▶ _Activity_: Only the lines from the one with "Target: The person" through the last belong in the output; print them exactly as given below.

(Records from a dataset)

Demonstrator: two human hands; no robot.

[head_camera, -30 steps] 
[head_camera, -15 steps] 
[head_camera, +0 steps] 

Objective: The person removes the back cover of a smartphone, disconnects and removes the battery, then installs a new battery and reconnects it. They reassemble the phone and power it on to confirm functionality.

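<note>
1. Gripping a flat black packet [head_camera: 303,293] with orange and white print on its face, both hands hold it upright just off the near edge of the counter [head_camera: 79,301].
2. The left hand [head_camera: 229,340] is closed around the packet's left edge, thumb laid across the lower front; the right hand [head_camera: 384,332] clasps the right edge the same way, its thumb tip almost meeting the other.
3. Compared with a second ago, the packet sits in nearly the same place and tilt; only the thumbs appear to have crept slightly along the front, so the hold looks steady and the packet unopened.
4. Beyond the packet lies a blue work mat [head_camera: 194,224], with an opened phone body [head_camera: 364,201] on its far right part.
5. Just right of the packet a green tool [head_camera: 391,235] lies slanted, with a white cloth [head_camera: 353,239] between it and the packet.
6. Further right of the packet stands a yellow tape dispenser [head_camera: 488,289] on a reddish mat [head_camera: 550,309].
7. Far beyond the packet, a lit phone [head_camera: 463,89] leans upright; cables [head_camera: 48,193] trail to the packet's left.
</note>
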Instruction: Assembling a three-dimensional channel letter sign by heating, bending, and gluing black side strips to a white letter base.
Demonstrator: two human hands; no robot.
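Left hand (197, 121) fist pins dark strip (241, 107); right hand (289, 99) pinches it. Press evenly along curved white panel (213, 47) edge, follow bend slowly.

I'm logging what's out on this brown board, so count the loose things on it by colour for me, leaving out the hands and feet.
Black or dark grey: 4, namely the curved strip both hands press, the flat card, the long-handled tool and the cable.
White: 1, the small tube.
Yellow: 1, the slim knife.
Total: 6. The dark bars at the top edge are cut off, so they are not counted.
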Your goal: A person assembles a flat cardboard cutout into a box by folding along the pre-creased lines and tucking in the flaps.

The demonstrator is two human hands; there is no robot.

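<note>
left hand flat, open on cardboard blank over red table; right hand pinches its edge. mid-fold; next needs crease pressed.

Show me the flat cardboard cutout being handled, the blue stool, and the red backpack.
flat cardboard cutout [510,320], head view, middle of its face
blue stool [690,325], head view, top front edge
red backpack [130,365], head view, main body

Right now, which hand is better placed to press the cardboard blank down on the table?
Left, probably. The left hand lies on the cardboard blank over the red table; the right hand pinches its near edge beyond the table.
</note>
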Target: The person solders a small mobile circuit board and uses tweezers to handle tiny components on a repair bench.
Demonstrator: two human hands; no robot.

▶ _Output for this exercise_:
Target: The person solders a small mobile circuit board and uses tweezers to handle tiny components on a repair bench.
Demonstrator: two human hands; no robot.

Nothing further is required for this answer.